# [The task]
The entries must be set down again word for word; no pictures belong in the copy.

---- Available records

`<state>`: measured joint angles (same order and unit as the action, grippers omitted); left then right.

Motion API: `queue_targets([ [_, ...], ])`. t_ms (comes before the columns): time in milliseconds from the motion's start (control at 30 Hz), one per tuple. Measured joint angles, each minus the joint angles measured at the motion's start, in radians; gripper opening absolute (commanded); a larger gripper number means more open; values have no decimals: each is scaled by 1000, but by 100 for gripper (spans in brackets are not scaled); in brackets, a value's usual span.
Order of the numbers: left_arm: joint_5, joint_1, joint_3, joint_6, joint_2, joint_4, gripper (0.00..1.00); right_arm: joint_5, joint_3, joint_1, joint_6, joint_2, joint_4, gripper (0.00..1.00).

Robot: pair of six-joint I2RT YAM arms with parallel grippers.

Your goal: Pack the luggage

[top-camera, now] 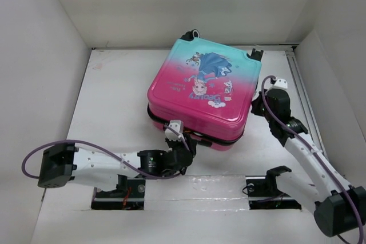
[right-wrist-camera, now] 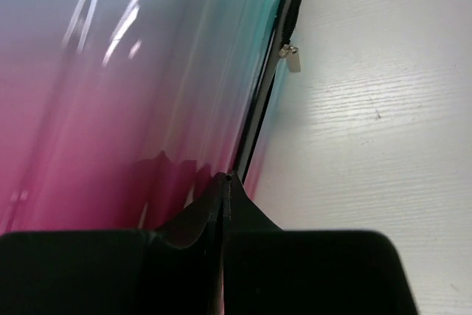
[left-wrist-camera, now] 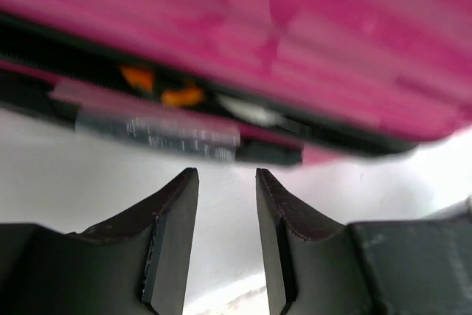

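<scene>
The luggage (top-camera: pixel 200 92) lies flat on the white table (top-camera: pixel 114 107), princess print up, its lid down on the base with a dark seam showing along the near edge. My left gripper (top-camera: pixel 187 141) sits low at that near edge. In the left wrist view it (left-wrist-camera: pixel 227 175) is open with nothing between the fingers, just short of the pink shell (left-wrist-camera: pixel 295 35). Something orange (left-wrist-camera: pixel 158 86) shows in the seam gap. My right gripper (top-camera: pixel 255 107) is at the luggage's right side. Shut and empty, its tips (right-wrist-camera: pixel 227 176) rest against the shell (right-wrist-camera: pixel 133 94) by the zipper line.
White walls enclose the table on the left, back and right. Black wheels (top-camera: pixel 255 54) and a handle (top-camera: pixel 191 34) stick out at the luggage's far edge. A metal zipper pull (right-wrist-camera: pixel 293 58) hangs on the right side seam. The arm bases (top-camera: pixel 120 190) sit at the near edge.
</scene>
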<state>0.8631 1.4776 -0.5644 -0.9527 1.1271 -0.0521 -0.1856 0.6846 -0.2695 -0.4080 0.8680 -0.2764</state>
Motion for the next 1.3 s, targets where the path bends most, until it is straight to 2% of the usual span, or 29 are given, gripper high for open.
queue_targets([
  [133,0,-100,0,23,35,-93,33,56,16,7,27,131,45,0],
  [267,9,-175,-4,85,111,-188,33,127,150,9,73,311,51,0],
  [400,-5,-237,-43,149,144,-207,33,161,260,16,79,441,78,0],
  [467,-13,-255,-45,170,140,-212,35,189,251,6,64,415,99,5],
  [500,-19,-256,-45,175,130,-211,37,203,230,0,52,385,124,13],
  [633,-35,-255,-40,173,47,-201,37,238,30,-33,4,166,222,31],
  [733,-39,-255,-18,150,-37,-185,38,257,-140,-48,-31,-2,232,32],
  [800,-32,-255,-7,122,-79,-154,51,267,-214,-58,-43,-72,228,33],
  [900,33,-254,-2,60,-127,-62,81,282,-286,-80,-56,-175,203,35],
  [1000,108,-282,-5,10,-180,25,88,288,-308,-106,-67,-246,199,40],
  [1133,79,-471,-34,50,-239,-8,97,288,-305,-125,-66,-257,201,48],
  [1167,42,-554,-48,59,-249,-24,100,288,-301,-127,-62,-250,199,50],
  [1300,-155,-902,-56,53,-296,-56,100,287,-277,-132,-40,-224,177,54],
])
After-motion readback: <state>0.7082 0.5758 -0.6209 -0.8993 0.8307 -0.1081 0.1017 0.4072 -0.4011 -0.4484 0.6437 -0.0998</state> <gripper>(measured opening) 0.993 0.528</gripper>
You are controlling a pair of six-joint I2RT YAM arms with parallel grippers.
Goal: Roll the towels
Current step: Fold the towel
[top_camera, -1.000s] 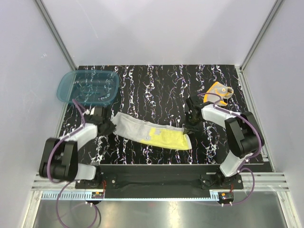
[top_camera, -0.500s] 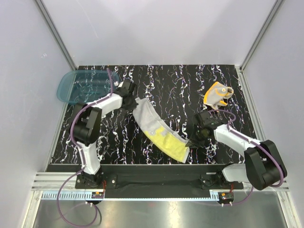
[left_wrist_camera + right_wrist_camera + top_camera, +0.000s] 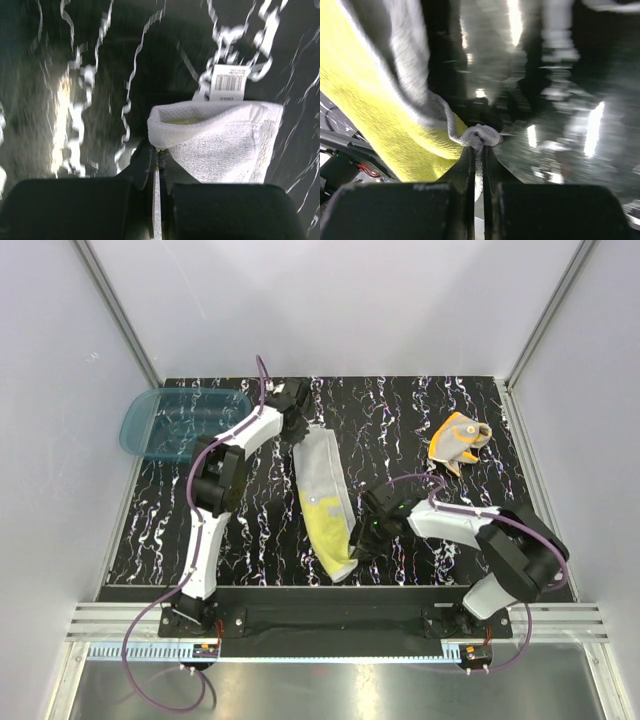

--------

# [Answer to the problem]
`<state>`: measured joint angles (same order and unit as the action, grippers omitted); left then right.

Motion API: `queue_targets([ [_, ...], ])`. t_ms (comes before the columns): time in milliseconds from the motion's start (control at 30 Hz), one per tuple. Measured joint angles, each minus the joint angles measured at the motion's start, in radians; gripper opening absolute (commanded); a larger gripper number means more open; values have no decimals: each is scaled by 1000, but by 100 for gripper (spans in brackets are not scaled); in brackets, a value's usual span.
Order of the numbers: left_arm: joint_5, joint_1, joint_3, joint_6, joint_2, joint_4, gripper (0.00..1.00); right_arm: joint_5, joint_3, joint_1, joint_6, joint_2, joint_4, gripper (0.00..1.00).

Robot: pair of six-joint I2RT YAM arms with parallel grippers.

Your goal: Pack the luggage

[top-camera, now] 
[right-wrist-camera, now] 
[left-wrist-camera, now] 

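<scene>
The luggage (top-camera: pixel 200 92) lies flat on the white table (top-camera: pixel 114 107), princess print up, its lid down on the base with a dark seam showing along the near edge. My left gripper (top-camera: pixel 187 141) sits low at that near edge. In the left wrist view it (left-wrist-camera: pixel 227 175) is open with nothing between the fingers, just short of the pink shell (left-wrist-camera: pixel 295 35). Something orange (left-wrist-camera: pixel 158 86) shows in the seam gap. My right gripper (top-camera: pixel 255 107) is at the luggage's right side. Shut and empty, its tips (right-wrist-camera: pixel 227 176) rest against the shell (right-wrist-camera: pixel 133 94) by the zipper line.
White walls enclose the table on the left, back and right. Black wheels (top-camera: pixel 255 54) and a handle (top-camera: pixel 191 34) stick out at the luggage's far edge. A metal zipper pull (right-wrist-camera: pixel 293 58) hangs on the right side seam. The arm bases (top-camera: pixel 120 190) sit at the near edge.
</scene>
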<state>0.8631 1.4776 -0.5644 -0.9527 1.1271 -0.0521 -0.1856 0.6846 -0.2695 -0.4080 0.8680 -0.2764</state>
Motion for the next 1.3 s, targets where the path bends most, until it is straight to 2% of the usual span, or 29 are given, gripper high for open.
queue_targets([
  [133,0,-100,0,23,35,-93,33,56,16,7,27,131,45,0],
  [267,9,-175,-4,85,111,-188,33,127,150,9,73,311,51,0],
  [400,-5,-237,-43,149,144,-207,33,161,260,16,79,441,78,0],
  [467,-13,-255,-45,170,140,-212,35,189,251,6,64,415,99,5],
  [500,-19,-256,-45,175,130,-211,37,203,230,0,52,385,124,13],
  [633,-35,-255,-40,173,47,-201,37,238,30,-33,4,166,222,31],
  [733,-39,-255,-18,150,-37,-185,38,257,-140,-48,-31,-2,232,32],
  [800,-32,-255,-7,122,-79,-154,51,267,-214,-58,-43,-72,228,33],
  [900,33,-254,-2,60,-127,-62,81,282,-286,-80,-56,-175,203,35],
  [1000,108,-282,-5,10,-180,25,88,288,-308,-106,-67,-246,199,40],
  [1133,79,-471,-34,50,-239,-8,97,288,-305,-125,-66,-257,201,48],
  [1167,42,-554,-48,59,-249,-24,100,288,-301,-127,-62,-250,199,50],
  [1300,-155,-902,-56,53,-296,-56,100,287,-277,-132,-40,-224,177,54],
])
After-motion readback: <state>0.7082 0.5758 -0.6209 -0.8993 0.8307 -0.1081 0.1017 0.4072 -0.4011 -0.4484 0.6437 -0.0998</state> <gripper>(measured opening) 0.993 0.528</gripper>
You are controlling a pair of six-joint I2RT YAM arms with parallel grippers.
Goal: Roll the towels
Current step: Fold the towel
[top_camera, -1.000s] 
[top_camera, -0.500s] 
[left_wrist_camera + right_wrist_camera + top_camera, +0.000s] 

The output for this exercise is complete.